Mon premier combat important porte sur l'araignée : mes deux unités de cavalerie fusent sur elle et attaquent sauvagement : ses défenses sont telles que je n'arrivent pas à l'éliminer : elle
réplique et détruit entièrement une des deux unités : l'autre se voit réduite à un seul cavalier. C'est ce que l'on peut appeler une attaque manquée : non seulement l'araignée est toujours la, mais
maintenant, mon flanc gauche est fragilisé : il me reste des archers et quelques troupes d'infanterie !
Pendant ce temps, j'ai heureusement réussi à transformer ma cavalerie en troupe d'élite, grâce à mon lieu remarquable.
Si l'on regarde maintenant sur mon flanc droit, c'est plutôt le statu quo : nous avons avancé nos troupes au contact, et Philippe a disposé certains de ses nains dans des forêts pour les protéger
de mes archers : je dois donc aller au contact, ce que je fais avec mes 2 unités de cavalerie goblins, mais aussi avec mon infanterie.

Le combat est longtemps indécis, mais j'arrive
néanmoins à avoir l'avantage, notamment grâce à des tirages assez bons aux dés : j'arrive ainsi à détruire certaines de ses unités, alors que les miennes ne sont que blessées et non pas détruites.

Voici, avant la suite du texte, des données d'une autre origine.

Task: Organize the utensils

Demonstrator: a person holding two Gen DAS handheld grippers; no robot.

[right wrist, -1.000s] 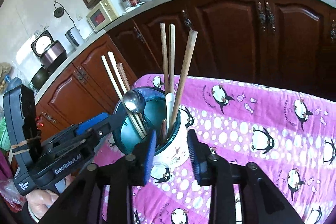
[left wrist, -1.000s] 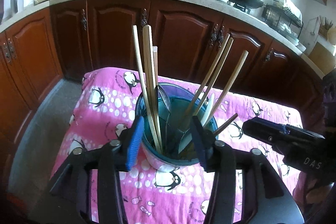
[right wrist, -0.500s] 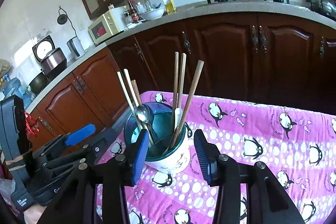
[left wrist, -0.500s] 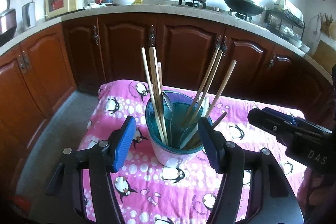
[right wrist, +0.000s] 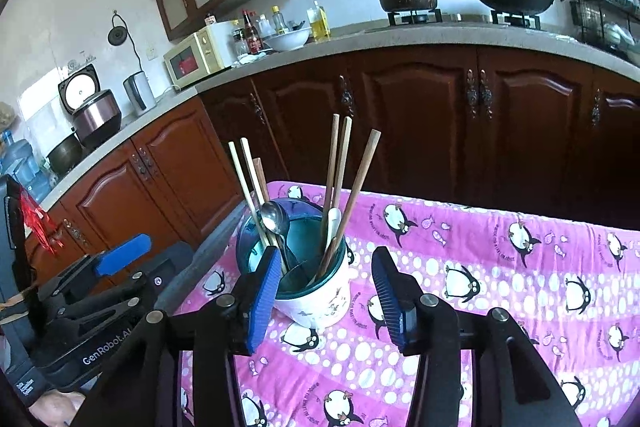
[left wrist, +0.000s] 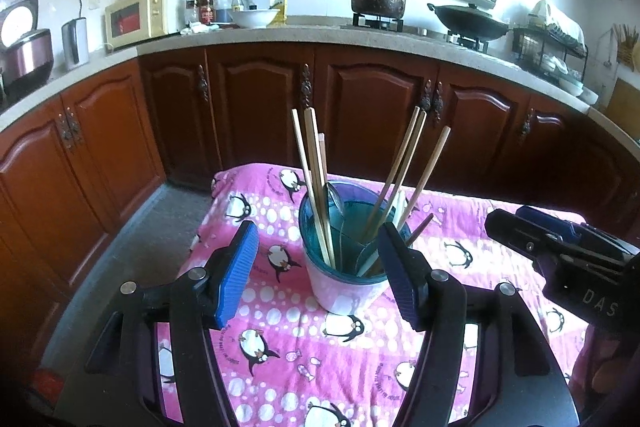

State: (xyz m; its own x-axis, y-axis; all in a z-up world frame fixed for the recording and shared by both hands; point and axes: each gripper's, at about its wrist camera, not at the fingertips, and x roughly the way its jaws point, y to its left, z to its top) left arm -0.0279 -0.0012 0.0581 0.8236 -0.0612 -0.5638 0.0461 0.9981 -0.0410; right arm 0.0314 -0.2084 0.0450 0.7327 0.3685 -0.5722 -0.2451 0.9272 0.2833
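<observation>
Dark wooden cabinets run under a grey counter behind my table's pink penguin cloth. On that cloth, towards its left end, stands the utensil holder — white outside, teal inside — bristling with wooden chopsticks, a metal spoon and a white spoon. My left gripper is spread wide and empty; my right gripper is opening — neither touches the holder.

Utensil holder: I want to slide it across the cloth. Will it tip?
Possibly. The utensil holder is tall and narrow, with long chopsticks leaning outward. The soft tablecloth may drag its base, so push low.
</observation>
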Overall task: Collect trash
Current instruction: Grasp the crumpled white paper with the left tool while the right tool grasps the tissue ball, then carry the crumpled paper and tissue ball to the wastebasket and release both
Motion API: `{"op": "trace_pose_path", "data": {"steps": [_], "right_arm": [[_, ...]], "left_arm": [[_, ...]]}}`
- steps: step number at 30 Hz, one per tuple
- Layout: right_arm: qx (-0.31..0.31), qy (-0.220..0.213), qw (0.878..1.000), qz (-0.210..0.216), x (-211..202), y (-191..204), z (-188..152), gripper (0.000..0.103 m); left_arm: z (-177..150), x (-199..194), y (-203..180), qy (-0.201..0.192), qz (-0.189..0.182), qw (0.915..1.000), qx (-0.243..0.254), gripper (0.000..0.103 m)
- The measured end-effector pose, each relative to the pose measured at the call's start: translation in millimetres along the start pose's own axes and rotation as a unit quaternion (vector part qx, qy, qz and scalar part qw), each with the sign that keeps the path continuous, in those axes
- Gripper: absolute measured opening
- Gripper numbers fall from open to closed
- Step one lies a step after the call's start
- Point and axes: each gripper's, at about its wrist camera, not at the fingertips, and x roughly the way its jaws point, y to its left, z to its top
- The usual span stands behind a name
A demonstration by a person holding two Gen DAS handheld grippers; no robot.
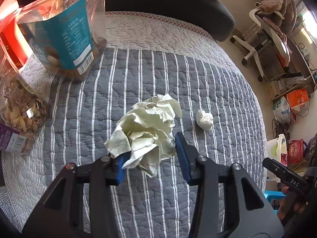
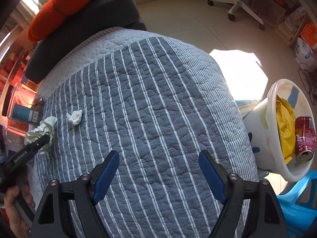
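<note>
Paper between your left jaws
Your left gripper [image 1: 150, 158] pinches the crumpled paper [image 1: 146, 130] on the quilt [image 1: 198, 79]; your right gripper [image 2: 158, 174] hangs wide open, empty.

A crumpled paper [image 1: 146, 132] is set on a quilt [image 1: 208, 79] between the left gripper's [image 1: 150, 156] fingers. A small tissue wad [image 1: 205, 119] is placed right of those fingers, apart from the paper. Two snack jars [image 1: 63, 29] are found ahead-left. Right of the right gripper's [image 2: 158, 173] fingers, a bin [image 2: 273, 99] is seen, with a can [image 2: 305, 138] inside.
</note>
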Motion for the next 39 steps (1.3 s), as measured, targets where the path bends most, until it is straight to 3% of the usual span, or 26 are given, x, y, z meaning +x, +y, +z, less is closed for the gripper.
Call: {"op": "trace_pose_path", "data": {"steps": [7,16,22,28,36,39], "right_arm": [[-0.027,-0.01,1.0,0.01,24,46,10,0.083],[-0.113,-0.064,0.991,0.035,55,118,8,0.083],[-0.167,-0.095,0.981,0.016,81,152,4,0.082],[-0.196,-0.13,0.972,-0.006,91,174,4,0.071],[-0.217,-0.146,0.965,0.006,94,203,4,0.038],[-0.223,-0.152,0.963,0.002,90,210,-1,0.031]], "left_arm": [[-8,-34,3,-0.022,0.036,0.998,0.047,0.046],[-23,-47,43,0.004,0.042,0.999,0.014,0.046],[-28,-52,54,0.016,0.039,0.9991,-0.002,0.046],[-30,-49,56,0.024,0.04,0.9989,0.0,0.047],[-32,-44,55,0.032,0.045,0.9985,0.003,0.047],[-32,-44,54,0.033,0.045,0.9984,0.004,0.047]]}}
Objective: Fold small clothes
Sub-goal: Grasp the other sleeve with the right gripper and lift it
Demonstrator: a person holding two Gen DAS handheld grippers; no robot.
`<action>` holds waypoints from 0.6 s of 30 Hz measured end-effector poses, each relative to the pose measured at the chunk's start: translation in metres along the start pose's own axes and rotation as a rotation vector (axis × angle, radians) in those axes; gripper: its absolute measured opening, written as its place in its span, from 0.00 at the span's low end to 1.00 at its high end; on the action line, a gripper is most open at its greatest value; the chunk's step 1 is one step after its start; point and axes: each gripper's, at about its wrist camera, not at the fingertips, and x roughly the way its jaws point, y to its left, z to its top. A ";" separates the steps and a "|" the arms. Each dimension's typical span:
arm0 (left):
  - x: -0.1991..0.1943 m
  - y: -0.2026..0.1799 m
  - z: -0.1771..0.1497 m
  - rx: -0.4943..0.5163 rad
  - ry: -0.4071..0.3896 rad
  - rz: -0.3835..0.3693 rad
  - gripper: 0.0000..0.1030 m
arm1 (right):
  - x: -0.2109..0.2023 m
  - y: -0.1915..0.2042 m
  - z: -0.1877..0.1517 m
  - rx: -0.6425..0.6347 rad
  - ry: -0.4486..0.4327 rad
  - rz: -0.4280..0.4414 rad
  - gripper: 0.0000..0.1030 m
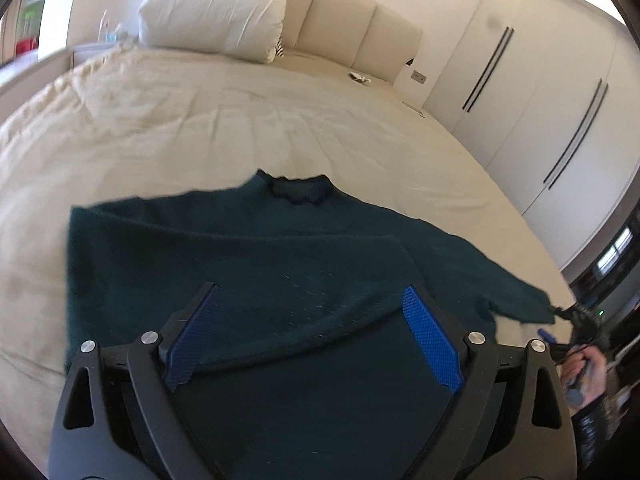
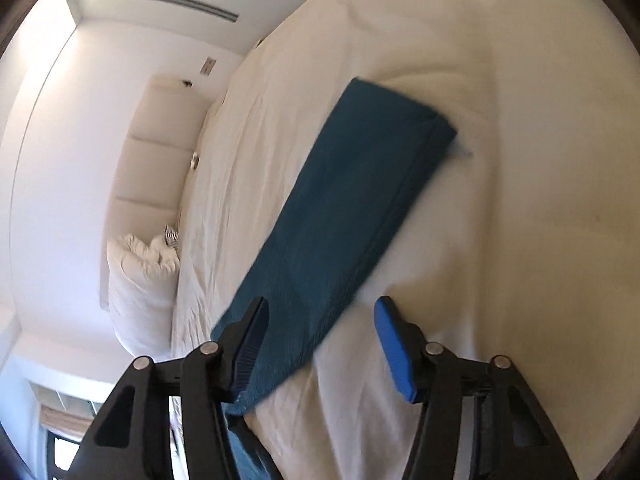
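A dark green sweater (image 1: 248, 248) lies flat on the cream bed (image 1: 200, 120), collar (image 1: 298, 190) pointing toward the headboard. One sleeve is folded across its body; the other sleeve (image 1: 516, 292) stretches out to the right. My left gripper (image 1: 312, 290) hovers over the sweater's lower body with its blue pads (image 1: 430, 336) wide apart and nothing pinched: open. In the right wrist view the sleeve (image 2: 340, 208) looks teal and runs away across the sheet. My right gripper (image 2: 323, 304) stands open over its near end; the cloth passes by the left finger (image 2: 250, 340), unpressed.
A white pillow (image 1: 216, 8) leans on the padded headboard (image 1: 360, 28). White wardrobe doors (image 1: 540, 100) line the right side past the bed's edge. A small object (image 1: 358, 77) lies near the headboard. A person's hand (image 1: 588, 364) shows at the right edge.
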 end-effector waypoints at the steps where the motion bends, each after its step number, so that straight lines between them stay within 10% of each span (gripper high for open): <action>1: 0.001 0.001 -0.002 -0.011 0.005 -0.003 0.89 | 0.003 -0.001 0.003 0.011 -0.003 0.009 0.56; 8: 0.011 0.007 -0.005 -0.057 0.049 0.002 0.89 | 0.019 -0.003 0.025 0.091 -0.085 0.038 0.51; 12: 0.015 0.010 -0.003 -0.063 0.061 -0.012 0.83 | 0.031 0.005 0.035 0.050 -0.105 -0.030 0.21; 18: 0.018 0.025 -0.006 -0.126 0.086 -0.058 0.71 | 0.037 0.099 0.015 -0.289 -0.090 -0.154 0.10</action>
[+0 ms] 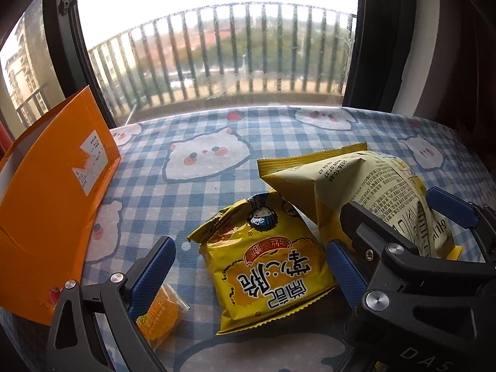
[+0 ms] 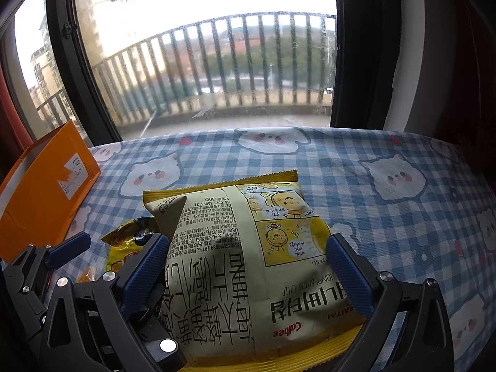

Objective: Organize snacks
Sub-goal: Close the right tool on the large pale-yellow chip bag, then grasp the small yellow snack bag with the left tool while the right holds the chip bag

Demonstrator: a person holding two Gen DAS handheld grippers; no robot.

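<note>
1. left wrist view: left gripper [image 1: 248, 271] spread wide, fingers [image 1: 153, 268] either side of a yellow snack bag [image 1: 266, 276] lying flat on the checked tablecloth [image 1: 201, 192], pads not touching it; small orange candy packet [image 1: 162, 316] just beside the left finger; pale chip bag [image 1: 372, 186] leans partly over the yellow bag's top edge, right gripper [image 1: 403, 220] around it; orange box [image 1: 52, 186] stands open at left, near the window [image 1: 217, 46].
2. right wrist view: right gripper [image 2: 245, 266] has both blue pads pressed against the sides of the pale chip bag [image 2: 248, 248], clamping it, printed back facing up; yellow snack bag [image 2: 130, 241] peeks out at left beneath it; left gripper [image 2: 68, 251] at the left edge; orange box [image 2: 49, 186] further left on the tablecloth [image 2: 403, 217].
</note>
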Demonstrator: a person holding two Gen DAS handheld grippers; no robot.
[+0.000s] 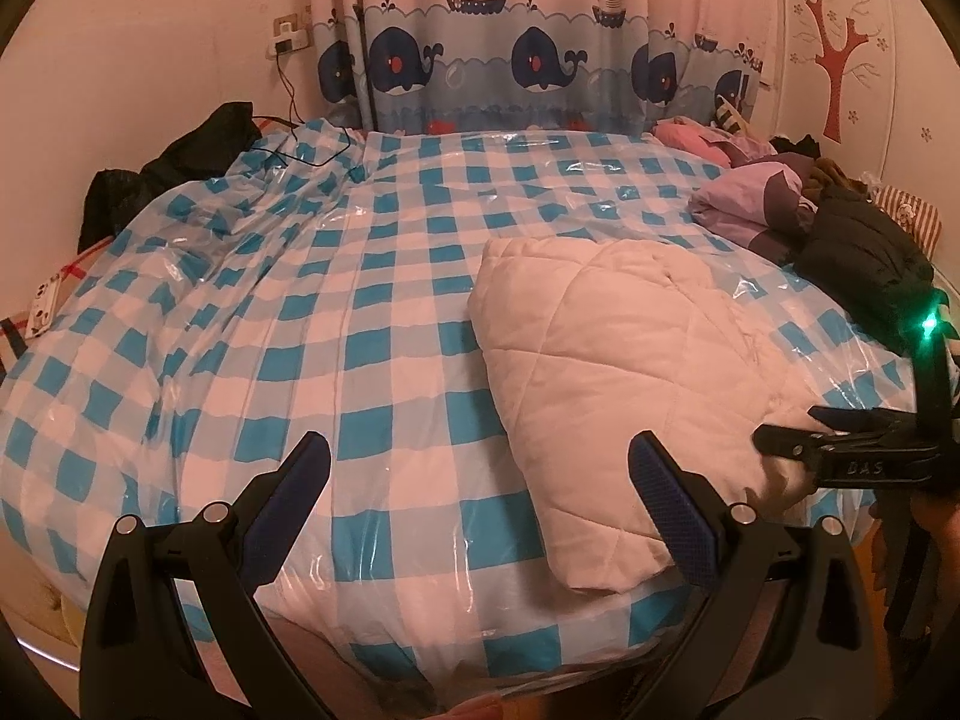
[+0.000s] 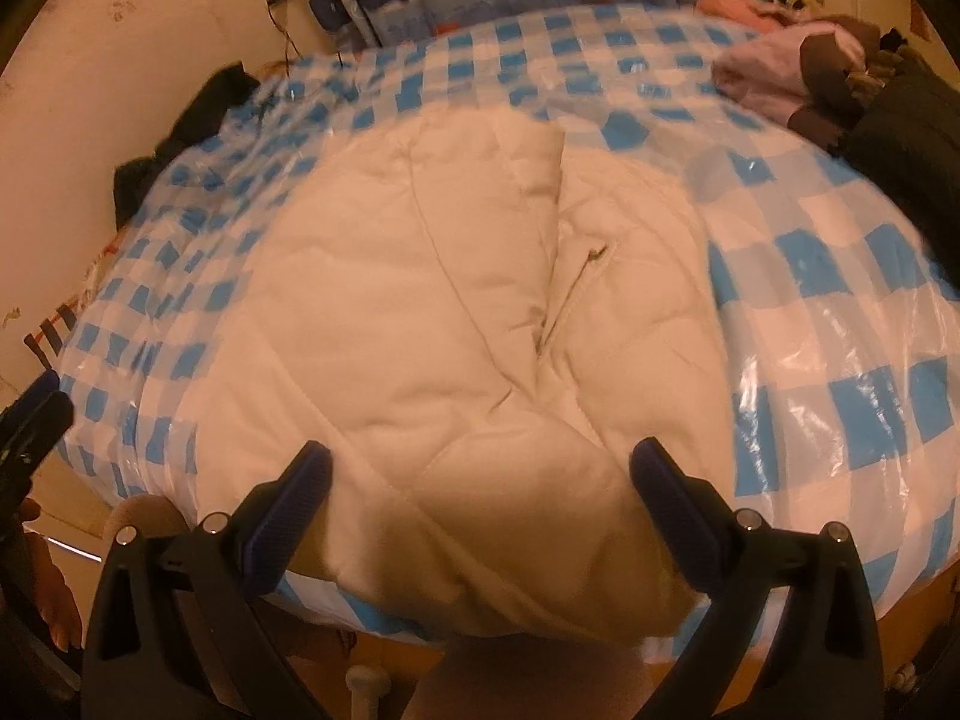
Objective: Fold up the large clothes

Un point important de règles est qu'une troupe blessée attaque toujours avec la même force : c'est juste qu'elle encaissera moins bien les dégâts, jusqu'à annihilation. Ainsi, mes troupes blessées
ne sont nullement amoindries : cette simplification des règles de wargames sont donc clairement à mon avantage sur cette partie.
Je lance ensuite un sort très puissant pour animer les forêts et blesser les troupes ennemies situées dedans. Ce sort est d'autant plus fort que Philippe a disséminé de nombreuses unités dedans,
pour se protéger de mes archers, rendus inefficaces depuis quasiment le début de la partie. Mon sort permet de blesser ses unités mais n'en détruit aucune complètement.
Le combat se poursuit sur les 3 parties du plateau, et je me retrouve avec un net avantage : j'ai détruit 5 de ses unités, tandis qu'il se retrouve juste avec 1 de mes unités détruites.
Il me reste une dernière unité à détruire pour parvenir à la victoire, et mon choix s'oriente vers une de ses troupes d'infanterie situées au milieu : c'est une cible de choix pour ma cavalerie
d'élite, qui se rue à l'assaut.
Sa troupe est rapidement blessée et se retrouve réduite à une seule figurine : Philippe opte alors pour un repli stratégique vers son lieu remarquable, pour se soigner et revenir au nombre de trois
figurines. Seulement voila, je suis juste derrière lui, et il lui faut un tour pour que la tuile fasse effet : il me faut donc le détruire maintenant, avant sa "régénération".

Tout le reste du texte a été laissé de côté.